* _WHAT IS EXPECTED_: Look through the data that follows and say how many of its lines contain "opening", giving the number only.
═══ DATASET ENTRIES ═══
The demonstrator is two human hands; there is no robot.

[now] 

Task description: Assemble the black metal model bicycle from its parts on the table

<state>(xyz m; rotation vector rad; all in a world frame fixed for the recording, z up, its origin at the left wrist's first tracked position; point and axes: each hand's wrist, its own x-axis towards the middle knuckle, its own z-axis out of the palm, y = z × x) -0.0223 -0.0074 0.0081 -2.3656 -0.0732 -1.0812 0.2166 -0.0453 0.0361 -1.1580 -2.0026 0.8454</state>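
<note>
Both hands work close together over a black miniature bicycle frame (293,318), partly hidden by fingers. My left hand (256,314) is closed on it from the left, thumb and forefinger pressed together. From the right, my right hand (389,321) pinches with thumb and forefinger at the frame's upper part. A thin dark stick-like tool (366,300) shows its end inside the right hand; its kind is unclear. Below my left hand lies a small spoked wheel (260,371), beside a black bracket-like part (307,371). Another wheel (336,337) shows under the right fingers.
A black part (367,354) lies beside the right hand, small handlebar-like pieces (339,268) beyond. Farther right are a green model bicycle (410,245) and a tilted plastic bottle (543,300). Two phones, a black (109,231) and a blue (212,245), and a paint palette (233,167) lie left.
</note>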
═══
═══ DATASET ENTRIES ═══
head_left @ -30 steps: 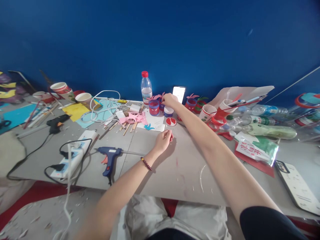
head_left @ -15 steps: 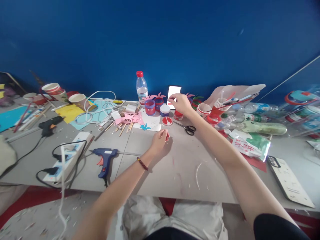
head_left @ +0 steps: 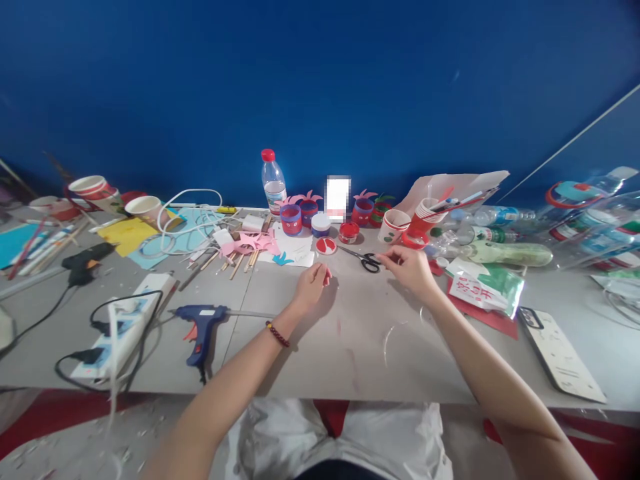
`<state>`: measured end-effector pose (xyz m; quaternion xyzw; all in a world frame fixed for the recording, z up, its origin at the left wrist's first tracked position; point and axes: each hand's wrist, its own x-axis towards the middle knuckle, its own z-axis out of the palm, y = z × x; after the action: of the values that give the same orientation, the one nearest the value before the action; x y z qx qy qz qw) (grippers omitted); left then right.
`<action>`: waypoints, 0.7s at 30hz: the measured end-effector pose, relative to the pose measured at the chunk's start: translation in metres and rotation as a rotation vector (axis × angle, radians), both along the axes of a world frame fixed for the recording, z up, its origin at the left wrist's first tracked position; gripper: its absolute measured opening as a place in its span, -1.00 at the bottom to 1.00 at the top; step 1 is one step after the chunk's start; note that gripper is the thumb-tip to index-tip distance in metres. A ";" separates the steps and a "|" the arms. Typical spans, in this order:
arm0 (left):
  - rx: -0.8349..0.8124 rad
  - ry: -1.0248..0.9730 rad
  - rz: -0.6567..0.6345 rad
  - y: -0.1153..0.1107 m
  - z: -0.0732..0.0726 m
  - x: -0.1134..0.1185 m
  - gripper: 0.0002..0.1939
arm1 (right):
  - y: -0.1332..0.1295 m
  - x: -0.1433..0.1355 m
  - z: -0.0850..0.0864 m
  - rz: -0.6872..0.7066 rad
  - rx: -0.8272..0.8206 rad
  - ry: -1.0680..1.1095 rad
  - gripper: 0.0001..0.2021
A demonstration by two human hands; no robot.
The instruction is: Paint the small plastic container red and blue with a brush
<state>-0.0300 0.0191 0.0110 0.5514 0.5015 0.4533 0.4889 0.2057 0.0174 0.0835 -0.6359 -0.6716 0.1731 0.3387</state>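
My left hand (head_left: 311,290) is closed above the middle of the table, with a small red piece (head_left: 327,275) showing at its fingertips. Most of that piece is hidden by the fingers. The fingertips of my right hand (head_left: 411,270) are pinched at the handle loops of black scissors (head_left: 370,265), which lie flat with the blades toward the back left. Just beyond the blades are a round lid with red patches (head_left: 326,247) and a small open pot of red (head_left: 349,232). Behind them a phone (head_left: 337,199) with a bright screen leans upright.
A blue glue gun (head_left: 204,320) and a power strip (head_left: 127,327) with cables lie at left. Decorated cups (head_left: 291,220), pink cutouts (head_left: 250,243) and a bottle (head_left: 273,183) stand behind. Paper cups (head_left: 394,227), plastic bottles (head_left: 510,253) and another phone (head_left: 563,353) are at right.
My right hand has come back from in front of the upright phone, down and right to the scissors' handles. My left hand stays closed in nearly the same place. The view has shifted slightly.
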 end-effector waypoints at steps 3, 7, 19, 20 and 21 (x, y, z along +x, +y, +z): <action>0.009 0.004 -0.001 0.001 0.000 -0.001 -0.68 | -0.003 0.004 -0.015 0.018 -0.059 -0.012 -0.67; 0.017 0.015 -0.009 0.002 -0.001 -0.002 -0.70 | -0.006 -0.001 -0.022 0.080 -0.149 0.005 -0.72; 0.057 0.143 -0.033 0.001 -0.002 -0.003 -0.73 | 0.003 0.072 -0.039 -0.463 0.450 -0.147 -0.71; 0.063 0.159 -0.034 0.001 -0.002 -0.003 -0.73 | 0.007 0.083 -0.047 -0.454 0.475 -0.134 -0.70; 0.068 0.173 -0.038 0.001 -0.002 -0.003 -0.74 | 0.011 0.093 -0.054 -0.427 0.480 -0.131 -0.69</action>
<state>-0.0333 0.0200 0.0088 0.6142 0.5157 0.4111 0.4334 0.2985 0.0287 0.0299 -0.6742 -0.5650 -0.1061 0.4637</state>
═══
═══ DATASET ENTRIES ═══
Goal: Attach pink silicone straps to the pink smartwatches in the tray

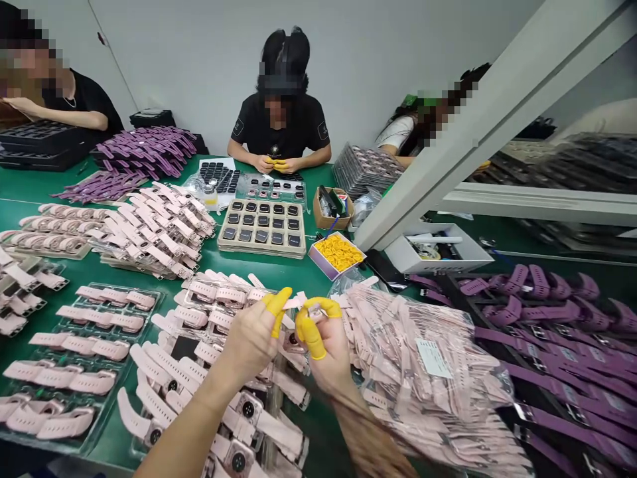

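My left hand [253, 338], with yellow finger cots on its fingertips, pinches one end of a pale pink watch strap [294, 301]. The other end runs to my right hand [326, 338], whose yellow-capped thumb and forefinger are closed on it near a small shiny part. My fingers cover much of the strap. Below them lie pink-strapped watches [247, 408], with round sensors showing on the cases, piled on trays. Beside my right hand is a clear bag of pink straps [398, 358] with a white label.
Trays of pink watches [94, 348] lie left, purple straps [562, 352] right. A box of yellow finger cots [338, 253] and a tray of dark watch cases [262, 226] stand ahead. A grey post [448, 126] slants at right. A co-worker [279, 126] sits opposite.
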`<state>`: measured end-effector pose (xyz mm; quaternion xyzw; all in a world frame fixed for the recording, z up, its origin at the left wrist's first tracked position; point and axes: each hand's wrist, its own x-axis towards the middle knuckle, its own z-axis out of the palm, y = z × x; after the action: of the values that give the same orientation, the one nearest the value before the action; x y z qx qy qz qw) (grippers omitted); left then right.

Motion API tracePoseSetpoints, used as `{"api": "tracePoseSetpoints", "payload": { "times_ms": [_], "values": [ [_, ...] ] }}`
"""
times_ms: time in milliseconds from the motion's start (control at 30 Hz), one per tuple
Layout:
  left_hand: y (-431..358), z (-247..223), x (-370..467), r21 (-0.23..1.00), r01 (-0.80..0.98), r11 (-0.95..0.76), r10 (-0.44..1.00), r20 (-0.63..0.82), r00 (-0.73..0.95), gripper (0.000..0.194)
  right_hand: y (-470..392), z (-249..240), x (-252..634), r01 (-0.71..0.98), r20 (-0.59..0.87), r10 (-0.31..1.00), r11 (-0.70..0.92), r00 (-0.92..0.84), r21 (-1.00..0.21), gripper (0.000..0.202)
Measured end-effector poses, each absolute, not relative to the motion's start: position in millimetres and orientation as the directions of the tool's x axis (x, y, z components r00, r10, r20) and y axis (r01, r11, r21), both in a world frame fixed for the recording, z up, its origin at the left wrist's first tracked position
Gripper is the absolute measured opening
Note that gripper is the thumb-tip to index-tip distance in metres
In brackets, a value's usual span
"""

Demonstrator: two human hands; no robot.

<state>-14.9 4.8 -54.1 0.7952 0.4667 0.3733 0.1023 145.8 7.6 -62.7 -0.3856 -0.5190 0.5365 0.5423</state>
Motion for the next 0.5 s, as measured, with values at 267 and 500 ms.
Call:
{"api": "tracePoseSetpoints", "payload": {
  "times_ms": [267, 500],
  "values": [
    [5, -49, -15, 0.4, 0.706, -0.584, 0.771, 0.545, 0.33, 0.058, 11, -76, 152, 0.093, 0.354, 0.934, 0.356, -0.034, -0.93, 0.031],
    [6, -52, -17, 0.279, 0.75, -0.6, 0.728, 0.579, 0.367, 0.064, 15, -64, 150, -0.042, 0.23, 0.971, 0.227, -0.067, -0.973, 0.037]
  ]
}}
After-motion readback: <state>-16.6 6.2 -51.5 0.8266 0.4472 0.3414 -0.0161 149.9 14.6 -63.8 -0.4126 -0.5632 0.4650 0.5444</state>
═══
* _FINAL ANSWER_: 2